* How to complete this task *
Taking each line of the material in turn, count those with the string "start" and answer with the count alone.

* Record set *
╔══

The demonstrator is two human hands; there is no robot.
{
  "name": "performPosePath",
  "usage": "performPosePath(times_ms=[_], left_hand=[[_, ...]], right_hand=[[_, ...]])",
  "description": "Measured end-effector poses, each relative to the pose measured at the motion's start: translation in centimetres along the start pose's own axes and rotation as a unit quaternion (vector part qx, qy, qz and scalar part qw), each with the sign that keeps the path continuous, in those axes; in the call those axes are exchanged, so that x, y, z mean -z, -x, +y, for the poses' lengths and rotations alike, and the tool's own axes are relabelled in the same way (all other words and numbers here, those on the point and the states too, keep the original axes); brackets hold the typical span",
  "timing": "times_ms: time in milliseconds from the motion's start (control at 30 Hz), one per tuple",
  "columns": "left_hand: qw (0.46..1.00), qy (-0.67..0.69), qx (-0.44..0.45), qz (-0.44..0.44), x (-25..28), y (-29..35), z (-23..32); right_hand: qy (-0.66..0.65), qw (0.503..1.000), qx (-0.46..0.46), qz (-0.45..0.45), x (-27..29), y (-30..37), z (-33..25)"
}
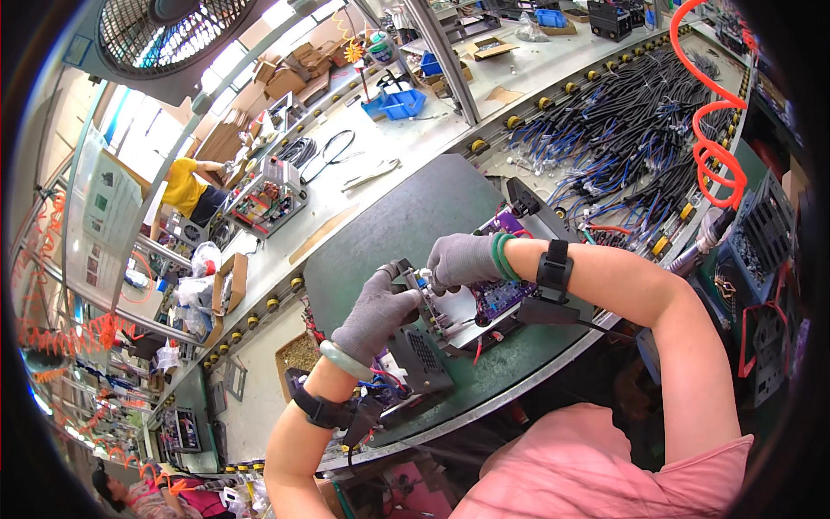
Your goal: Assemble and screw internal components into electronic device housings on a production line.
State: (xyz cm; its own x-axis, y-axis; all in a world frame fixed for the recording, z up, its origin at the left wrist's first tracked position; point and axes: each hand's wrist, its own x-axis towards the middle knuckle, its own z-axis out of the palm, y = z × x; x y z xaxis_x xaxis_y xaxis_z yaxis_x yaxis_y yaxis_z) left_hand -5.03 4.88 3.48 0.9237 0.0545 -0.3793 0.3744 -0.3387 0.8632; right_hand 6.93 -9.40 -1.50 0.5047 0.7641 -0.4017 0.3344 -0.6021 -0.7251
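Observation:
Both my hands wear grey knit gloves. At the middle of the green work mat [372, 233], my left hand [379, 316] is closed on the upright end panel [426, 303] of an open metal chassis. My right hand [465, 262] is bent over the same panel from the other side, fingers curled together; a small pale part shows at their tips, too small to name. Inside the chassis lies a purple circuit board [501, 298]. A black vented casing [419, 359] with wires and another purple board stands under my left wrist.
Black and blue cables [622, 130] lie heaped at the far right. A red coiled hose [722, 164] hangs there. Blue bins [402, 105] and an opened unit [264, 197] stand across the line. A person in yellow [183, 188] works at the far left, below a fan [164, 39].

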Motion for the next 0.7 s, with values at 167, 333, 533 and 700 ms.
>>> performPosePath(times_ms=[167, 333, 533, 700], left_hand=[[0.999, -0.049, 0.0, 0.018, 0.8, -0.9, -1.7], [0.999, 0.016, -0.047, 0.021, 0.4, -1.4, -2.8], [0.989, -0.11, -0.059, 0.084, 0.1, -2.1, -3.9], [0.983, -0.127, -0.07, 0.108, -0.5, -1.2, -3.3]], right_hand=[[-0.066, 0.997, 0.028, -0.022, 0.0, 0.7, -0.5], [-0.101, 0.989, -0.005, -0.111, 0.5, -1.1, 0.4], [-0.052, 0.998, -0.026, -0.04, -0.7, 0.0, -1.5], [0.125, 0.99, 0.031, 0.049, -0.4, 1.5, -1.7]])
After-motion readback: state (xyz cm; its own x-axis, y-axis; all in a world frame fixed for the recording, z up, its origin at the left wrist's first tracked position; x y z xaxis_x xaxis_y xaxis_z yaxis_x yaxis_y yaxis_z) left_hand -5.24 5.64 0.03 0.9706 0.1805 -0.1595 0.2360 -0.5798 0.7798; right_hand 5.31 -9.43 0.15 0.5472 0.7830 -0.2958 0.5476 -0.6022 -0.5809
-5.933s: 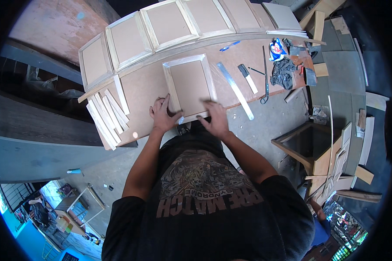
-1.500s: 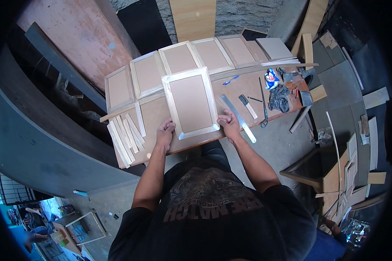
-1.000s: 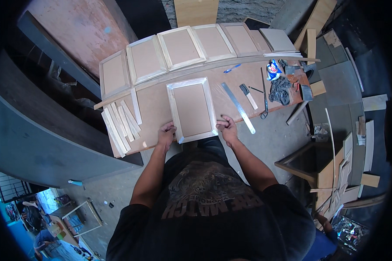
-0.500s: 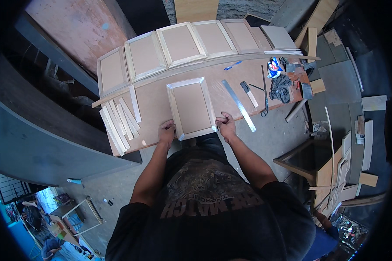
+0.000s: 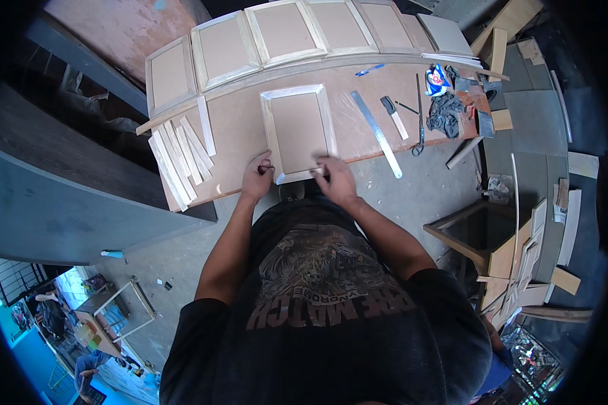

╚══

* Task solution *
2